Q-LLM
Q-LLM copied to clipboard
AttributeError: 'RotaryEmbeddingESM' object has no attribute 'shape'
Thanks for your published code.
I encounter one problem when running the code as described in the Usage.
My code is as follows
import torch
from transformers import AutoTokenizer, AutoModelForCausalLM, AutoConfig, LlamaForCausalLM
import transformers
from omegaconf import OmegaConf
from qllm.utils import patch_hf, GreedySearch, patch_model_center
conf = OmegaConf.load("../config/llama-qllm-repr4-l1k-bs128-topk8-w4.yaml")
model_path = "XXX"
model = AutoModelForCausalLM.from_pretrained(
model_path,
torch_dtype=torch.bfloat16,
trust_remote_code=True
).to("cuda:0")
tokenizer = AutoTokenizer.from_pretrained(model_path, trust_remote_code=True, add_bos_token=True, add_eos_token=False)
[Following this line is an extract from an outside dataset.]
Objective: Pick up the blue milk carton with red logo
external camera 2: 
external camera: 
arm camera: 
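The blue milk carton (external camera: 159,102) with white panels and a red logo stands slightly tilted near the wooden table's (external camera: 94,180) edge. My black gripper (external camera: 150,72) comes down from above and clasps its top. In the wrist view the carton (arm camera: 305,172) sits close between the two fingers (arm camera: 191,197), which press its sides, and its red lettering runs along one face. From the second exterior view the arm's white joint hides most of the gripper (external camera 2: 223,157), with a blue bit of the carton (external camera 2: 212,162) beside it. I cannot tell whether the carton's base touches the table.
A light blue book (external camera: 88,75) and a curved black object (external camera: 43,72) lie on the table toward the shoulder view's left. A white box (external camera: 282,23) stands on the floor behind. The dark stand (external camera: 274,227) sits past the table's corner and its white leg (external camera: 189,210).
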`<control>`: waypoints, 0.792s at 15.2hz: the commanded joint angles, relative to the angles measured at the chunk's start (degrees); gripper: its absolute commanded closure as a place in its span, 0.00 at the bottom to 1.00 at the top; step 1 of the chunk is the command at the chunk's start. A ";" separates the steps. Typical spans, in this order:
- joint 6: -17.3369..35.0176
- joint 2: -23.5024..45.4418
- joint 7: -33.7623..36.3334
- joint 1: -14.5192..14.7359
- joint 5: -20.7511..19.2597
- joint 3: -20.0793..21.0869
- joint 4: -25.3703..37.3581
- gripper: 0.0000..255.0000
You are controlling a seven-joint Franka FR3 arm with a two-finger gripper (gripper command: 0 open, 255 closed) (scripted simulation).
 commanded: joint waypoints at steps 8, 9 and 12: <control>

model = patch_hf(model, "qllm", conf.model)
model = GreedySearch(model, tokenizer)
text = "XXX"
encoded_text = tokenizer.encode(text)
input_ids = torch.tensor(encoded_text).unsqueeze(0).to("cuda:0")
# your own usage
output = model.generate(input_ids, max_length=200)
The error log is as follows.
cos, sin = self.rotary_emb(value_states, position_ids)
File "/usr/local/lib/python3.8/dist-packages/torch/nn/modules/module.py", line 1532, in _wrapped_call_impl
return self._call_impl(*args, **kwargs)
File "/usr/local/lib/python3.8/dist-packages/torch/nn/modules/module.py", line 1541, in _call_impl
return forward_call(*args, **kwargs)
File "/usr/local/lib/python3.8/dist-packages/torch/utils/_contextlib.py", line 115, in decorate_context
return func(*args, **kwargs)
File "/usr/local/lib/python3.8/dist-packages/transformers/models/llama/modeling_llama.py", line 109, in forward
inv_freq_expanded = self.inv_freq[None, :, None].float().expand(position_ids.shape[0], -1, 1)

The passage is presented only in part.